Werneck Vianna recorda que “a esquerda que se encontra na chefia do governo” está se apropriando de uma política que foi alvo de suas principais críticas, que identificavam o nacionaldesenvolvimentismo com “uma típica floração autoritária da ordem patrimonial brasileira”.
Ele ressalta que, “mais que mudanças tópicas ou de ênfase, é toda uma forma de Estado que ressurge, em particular no novo papel concedido às corporações e à representação funcional”.
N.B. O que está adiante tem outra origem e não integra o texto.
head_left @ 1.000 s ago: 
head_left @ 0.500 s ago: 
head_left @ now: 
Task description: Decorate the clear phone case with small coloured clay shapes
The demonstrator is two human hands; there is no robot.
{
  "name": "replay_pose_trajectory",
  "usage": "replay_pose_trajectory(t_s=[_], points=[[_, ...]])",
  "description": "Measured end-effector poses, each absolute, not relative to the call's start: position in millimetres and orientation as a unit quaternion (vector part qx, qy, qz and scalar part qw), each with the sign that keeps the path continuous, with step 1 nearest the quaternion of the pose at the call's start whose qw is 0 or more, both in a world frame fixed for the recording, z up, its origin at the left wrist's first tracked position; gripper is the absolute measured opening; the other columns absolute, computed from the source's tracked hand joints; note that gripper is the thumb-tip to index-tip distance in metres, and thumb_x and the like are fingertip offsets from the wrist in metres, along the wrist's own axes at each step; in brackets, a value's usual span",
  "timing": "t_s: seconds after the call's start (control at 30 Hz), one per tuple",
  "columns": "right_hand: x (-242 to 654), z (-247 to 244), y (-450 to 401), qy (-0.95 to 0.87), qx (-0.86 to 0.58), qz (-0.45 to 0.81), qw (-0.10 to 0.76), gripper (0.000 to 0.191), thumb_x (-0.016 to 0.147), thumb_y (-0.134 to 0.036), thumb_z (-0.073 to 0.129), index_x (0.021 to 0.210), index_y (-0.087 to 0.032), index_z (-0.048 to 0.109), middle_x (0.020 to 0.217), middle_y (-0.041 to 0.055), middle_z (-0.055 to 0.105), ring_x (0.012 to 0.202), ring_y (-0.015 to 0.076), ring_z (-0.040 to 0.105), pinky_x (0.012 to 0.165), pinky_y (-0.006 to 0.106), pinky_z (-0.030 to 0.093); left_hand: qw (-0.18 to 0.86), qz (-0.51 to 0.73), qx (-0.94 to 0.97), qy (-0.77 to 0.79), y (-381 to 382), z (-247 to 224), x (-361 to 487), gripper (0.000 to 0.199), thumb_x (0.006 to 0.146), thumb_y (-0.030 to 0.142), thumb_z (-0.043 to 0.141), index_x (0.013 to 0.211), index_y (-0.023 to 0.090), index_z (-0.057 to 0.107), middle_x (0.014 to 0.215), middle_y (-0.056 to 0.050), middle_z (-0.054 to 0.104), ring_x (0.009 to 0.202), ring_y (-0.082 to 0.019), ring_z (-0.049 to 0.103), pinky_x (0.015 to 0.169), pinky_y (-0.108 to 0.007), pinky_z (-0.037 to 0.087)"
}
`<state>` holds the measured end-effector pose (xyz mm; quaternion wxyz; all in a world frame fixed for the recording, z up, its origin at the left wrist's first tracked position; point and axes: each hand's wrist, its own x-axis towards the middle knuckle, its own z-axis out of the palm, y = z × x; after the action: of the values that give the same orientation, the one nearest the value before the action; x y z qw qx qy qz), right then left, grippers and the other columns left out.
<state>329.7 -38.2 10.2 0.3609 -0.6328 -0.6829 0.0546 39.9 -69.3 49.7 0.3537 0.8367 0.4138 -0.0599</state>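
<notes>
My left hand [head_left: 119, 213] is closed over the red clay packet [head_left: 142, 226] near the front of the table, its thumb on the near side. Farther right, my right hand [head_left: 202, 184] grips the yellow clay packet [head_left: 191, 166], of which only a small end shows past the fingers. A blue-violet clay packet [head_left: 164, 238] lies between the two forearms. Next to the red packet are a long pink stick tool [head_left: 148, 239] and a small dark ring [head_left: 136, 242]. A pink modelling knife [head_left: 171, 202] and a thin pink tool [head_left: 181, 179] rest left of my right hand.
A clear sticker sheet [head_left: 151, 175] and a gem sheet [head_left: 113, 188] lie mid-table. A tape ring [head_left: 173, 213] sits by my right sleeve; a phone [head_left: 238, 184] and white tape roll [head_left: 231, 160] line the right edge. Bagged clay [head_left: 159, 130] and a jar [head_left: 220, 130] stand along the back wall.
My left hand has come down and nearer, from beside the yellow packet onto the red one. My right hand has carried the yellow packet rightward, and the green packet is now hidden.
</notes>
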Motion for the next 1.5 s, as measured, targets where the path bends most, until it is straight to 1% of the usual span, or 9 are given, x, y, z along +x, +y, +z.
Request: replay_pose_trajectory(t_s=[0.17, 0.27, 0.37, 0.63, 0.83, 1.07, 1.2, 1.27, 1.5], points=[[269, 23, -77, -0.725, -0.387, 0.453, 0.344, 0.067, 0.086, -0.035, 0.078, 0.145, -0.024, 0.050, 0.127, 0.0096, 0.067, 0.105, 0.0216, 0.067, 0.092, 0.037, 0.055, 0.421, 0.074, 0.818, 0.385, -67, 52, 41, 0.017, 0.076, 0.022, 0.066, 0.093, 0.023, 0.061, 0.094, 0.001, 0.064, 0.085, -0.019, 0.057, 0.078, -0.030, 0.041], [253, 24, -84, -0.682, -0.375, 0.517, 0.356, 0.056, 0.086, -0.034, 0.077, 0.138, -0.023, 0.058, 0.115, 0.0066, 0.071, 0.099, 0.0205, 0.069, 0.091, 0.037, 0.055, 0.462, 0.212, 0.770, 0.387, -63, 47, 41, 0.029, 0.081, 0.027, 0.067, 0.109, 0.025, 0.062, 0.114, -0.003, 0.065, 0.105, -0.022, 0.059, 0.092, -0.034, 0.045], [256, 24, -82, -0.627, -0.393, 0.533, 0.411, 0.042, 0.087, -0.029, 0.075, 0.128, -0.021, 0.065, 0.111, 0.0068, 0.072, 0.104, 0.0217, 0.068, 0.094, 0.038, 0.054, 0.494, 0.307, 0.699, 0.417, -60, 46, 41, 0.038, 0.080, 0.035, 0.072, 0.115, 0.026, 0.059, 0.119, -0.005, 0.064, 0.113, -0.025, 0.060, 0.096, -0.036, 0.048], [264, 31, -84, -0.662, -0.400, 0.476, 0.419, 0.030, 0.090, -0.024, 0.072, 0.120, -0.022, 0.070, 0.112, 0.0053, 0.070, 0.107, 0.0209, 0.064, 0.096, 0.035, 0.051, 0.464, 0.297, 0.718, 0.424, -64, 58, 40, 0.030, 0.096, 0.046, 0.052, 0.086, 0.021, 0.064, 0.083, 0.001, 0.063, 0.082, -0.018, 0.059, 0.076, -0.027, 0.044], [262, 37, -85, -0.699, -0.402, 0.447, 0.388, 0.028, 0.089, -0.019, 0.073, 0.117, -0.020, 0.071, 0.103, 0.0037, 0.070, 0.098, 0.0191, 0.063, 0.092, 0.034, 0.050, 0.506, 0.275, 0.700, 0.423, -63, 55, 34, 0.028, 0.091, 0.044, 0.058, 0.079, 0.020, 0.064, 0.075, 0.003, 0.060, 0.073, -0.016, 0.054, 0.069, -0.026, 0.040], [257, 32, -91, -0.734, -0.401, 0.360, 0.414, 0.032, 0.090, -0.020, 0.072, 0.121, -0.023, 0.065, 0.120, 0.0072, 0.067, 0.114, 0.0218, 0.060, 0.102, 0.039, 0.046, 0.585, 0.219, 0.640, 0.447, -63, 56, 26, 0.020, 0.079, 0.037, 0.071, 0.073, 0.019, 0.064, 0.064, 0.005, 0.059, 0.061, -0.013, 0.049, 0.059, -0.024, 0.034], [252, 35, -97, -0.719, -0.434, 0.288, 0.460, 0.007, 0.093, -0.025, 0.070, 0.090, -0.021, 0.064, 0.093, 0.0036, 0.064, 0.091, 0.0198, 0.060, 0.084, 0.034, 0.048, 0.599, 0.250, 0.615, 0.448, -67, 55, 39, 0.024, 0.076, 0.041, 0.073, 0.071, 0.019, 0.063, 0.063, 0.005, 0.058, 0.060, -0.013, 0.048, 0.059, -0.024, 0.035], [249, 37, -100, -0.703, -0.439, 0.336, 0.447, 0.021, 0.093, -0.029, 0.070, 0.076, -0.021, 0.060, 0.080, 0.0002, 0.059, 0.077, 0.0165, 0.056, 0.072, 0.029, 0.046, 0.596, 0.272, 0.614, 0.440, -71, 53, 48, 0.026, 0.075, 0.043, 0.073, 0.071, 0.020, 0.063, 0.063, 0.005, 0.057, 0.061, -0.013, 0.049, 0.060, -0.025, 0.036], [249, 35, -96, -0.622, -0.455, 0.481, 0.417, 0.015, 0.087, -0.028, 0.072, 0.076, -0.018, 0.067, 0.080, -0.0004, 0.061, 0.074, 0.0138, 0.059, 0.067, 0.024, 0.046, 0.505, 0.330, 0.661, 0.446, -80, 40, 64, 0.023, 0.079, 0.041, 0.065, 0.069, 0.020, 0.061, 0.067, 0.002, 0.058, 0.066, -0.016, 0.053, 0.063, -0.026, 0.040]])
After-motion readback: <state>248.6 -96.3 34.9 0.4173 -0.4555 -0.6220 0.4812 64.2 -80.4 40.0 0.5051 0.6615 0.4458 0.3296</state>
Na análise de Werneck Vianna, “a política é capturada pelo Estado; de outra parte, o presidencialismo de coalizão em vigência converte os partidos políticos em partidos de Estado e sem representação significativa na sociedade civil (...), levando a uma revalorização acrítica do Estado Novo e até mesmo de governos do regime militar”.
Não é um bom presságio para a democracia brasileira “a sociedade, em sua diversidade, se deixar subsumir ao Estado, conferindo à liderança de um chefe de governo carismático a tarefa de cimentar a unidade dos seus contrários”.
Como também é “falso e anacrônico”, afirma Werneck Vianna, “conceber a próxima sucessão eleitoral como a reedição dos embates entre a UDN e o PTB. Estado forte, sim, mas sob controle da sociedade, e não sobreposto assimetricamente a ela”.